United States District Court, E.D. California
March 4, 2014
DIA LOR, Plaintiff,
CAROLYN W. COLVIN, Acting Commissioner of Social Security, Defendant.
ALLISON CLAIRE, Magistrate Judge.
This matter is before the court on plaintiff's motion for attorney fees pursuant to the Equal Access to Justice Act ("EAJA"). The Commissioner has not filed an opposition or otherwise responded to plaintiff's motion.
Plaintiff brought this action seeking judicial review of a final administrative decision denying her application for Supplemental Security Income ("SSI") under Title XVI of the Social Security Act ("the Act). On October 3, 2013, following the filing of a motion for summary judgment by plaintiff and a cross-motion for summary judgment by defendant, the court granted plaintiff's motion in part, granted defendant's motion to remand, reversed the decision of the Commissioner and remanded the action for further proceedings pursuant to sentence four of 42 U.S.C. § 405(g).
The court's decision was based upon the conclusion that the Administrative Law Judge ("ALJ") erred in drafting a decision that was ambiguous was to whether it was addressing one or both of plaintiff's two applications for disability benefits. The Commissioner, acknowledging the ambiguity, moved to remand. Accordingly, plaintiff's motion for summary judgment was granted as to this single issue, and the Commissioner's motion for remand was granted. The court remanded with direction to the ALJ to consolidate plaintiff's two applications for benefits.

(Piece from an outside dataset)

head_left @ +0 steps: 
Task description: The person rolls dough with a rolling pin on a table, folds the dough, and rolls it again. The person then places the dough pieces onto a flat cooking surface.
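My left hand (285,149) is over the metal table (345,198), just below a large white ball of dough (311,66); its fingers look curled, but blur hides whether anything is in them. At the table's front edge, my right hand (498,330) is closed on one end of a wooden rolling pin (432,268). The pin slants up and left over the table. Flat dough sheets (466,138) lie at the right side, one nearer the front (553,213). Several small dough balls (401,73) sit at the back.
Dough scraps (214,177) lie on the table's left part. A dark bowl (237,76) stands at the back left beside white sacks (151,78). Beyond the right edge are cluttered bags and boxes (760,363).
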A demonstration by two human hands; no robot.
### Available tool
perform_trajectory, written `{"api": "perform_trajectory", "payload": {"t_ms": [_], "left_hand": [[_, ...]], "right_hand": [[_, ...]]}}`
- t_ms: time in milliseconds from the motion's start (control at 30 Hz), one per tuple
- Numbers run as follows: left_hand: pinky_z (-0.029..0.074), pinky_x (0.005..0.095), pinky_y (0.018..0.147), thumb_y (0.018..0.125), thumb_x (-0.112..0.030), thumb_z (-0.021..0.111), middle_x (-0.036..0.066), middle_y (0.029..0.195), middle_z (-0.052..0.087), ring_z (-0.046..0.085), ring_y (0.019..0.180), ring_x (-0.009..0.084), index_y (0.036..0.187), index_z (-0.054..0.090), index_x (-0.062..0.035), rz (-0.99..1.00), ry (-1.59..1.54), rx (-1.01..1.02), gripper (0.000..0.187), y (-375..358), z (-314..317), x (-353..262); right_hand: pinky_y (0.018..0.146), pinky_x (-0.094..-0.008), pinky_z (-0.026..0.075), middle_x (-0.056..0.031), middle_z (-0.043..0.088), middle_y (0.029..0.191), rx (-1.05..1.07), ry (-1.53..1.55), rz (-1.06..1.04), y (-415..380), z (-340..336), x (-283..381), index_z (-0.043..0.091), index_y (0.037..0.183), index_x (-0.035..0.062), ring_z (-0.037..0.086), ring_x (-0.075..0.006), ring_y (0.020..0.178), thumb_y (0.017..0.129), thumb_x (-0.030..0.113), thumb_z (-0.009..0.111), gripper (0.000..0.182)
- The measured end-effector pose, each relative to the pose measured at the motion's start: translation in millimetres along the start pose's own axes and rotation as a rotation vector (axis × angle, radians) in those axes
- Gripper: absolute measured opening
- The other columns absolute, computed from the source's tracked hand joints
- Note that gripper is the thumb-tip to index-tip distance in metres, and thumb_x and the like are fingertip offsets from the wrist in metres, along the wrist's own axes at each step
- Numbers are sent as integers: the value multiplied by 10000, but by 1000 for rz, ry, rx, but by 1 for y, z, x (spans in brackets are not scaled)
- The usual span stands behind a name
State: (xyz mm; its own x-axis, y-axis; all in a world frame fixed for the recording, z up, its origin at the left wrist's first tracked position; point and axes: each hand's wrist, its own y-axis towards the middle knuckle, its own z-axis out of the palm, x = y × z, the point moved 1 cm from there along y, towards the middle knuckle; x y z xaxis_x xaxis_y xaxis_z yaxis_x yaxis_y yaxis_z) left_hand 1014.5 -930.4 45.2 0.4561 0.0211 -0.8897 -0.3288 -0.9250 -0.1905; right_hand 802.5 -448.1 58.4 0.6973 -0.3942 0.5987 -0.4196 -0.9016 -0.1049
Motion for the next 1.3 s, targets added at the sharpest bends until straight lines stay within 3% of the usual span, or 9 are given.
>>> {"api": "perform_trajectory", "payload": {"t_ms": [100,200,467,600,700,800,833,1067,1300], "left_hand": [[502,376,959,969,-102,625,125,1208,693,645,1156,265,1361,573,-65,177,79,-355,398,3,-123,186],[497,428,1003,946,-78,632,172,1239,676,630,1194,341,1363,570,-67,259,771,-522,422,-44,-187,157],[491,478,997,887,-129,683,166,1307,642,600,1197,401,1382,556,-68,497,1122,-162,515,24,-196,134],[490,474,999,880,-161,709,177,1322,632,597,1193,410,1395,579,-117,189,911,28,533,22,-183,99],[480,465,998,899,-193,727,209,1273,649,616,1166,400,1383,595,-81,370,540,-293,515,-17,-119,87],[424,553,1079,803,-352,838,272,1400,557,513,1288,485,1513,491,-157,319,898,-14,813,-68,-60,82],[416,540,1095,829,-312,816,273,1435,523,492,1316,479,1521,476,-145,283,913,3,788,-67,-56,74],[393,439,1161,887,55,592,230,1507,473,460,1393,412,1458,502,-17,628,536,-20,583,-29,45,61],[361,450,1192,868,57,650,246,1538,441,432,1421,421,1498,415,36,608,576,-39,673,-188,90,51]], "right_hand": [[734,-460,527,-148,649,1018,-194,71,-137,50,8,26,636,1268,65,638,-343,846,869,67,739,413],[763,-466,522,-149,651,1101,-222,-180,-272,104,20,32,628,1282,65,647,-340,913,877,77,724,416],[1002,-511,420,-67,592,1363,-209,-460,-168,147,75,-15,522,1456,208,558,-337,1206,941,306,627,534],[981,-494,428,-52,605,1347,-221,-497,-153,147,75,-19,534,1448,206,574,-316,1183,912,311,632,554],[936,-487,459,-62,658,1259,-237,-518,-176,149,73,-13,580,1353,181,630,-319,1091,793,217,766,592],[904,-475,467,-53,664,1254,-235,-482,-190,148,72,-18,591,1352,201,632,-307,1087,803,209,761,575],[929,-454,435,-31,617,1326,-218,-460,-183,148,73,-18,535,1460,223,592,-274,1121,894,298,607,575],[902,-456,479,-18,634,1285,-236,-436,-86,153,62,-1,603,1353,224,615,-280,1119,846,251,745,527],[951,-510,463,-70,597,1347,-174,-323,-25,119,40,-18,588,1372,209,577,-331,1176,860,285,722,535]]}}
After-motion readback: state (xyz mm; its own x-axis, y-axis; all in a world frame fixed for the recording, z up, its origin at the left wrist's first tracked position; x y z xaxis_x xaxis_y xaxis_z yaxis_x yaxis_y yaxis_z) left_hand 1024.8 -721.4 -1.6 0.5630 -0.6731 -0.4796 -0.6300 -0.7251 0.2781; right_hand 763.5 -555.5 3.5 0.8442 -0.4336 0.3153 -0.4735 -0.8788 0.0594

On November 27, 2013, plaintiff filed a motion for attorney fees seeking a fee award of $2, 752.62 for 15.25 hours of attorney time expended in connection with this action. See ECF No. 32. Defendant has not filed an opposition or otherwise responded to plaintiff's motion.
The EAJA provides that "a court shall award to a prevailing party... fees and other expenses... incurred by that party in any civil action... brought by or against the United States... unless the court finds that the position of the United States was substantially justified or that special circumstances make an award unjust." 28 U.S.C. § 2412(d)(1)(A). See also Gisbrecht v. Barnhart , 535 U.S. 789, 796 (2002). "It is the government's burden to show that its position was substantially justified or that special circumstances exist to make an award unjust." Gutierrez v. Barnhart , 274 F.3d 1255, 1258 (9th Cir. 2001).
A "party" under the EAJA is defined as including "an individual whose net worth did not exceed $2, 000, 000 at the time the civil action was filed[.]" 28 U.S.C. § 2412(d)(2)(B)(i). The term "fees and other expenses" includes "reasonable attorney fees." 28 U.S.C. § 2412(d)(2)(A). "The statute explicitly permits the court, in its discretion, to reduce the amount awarded to the prevailing party to the extent that the party unduly and unreasonably protracted' the final resolution of the case." Atkins v. Apfel , 154 F.3d 986, 987 (9th Cir. 1998) (citing 28 U.S.C. §§ 2412(d)(1)(C) & 2412(d)(2)(D)).
A party who obtains a remand in a Social Security case is a prevailing party for purposes of the EAJA. Shalala v. Schaefer , 509 U.S. 292, 300-01 (1993) ("No holding of this Court has ever denied prevailing-party status... to a plaintiff who won a remand order pursuant to sentence four of § 405(g)..., which terminates the litigation with victory for the plaintiff."). "An applicant for disability benefits becomes a prevailing party for the purposes of the EAJA if the denial of her benefits is reversed and remanded regardless of whether disability benefits ultimately are awarded." Gutierrez v. Barnhart , 274 F.3d 1255, 1257 (9th Cir. 2001).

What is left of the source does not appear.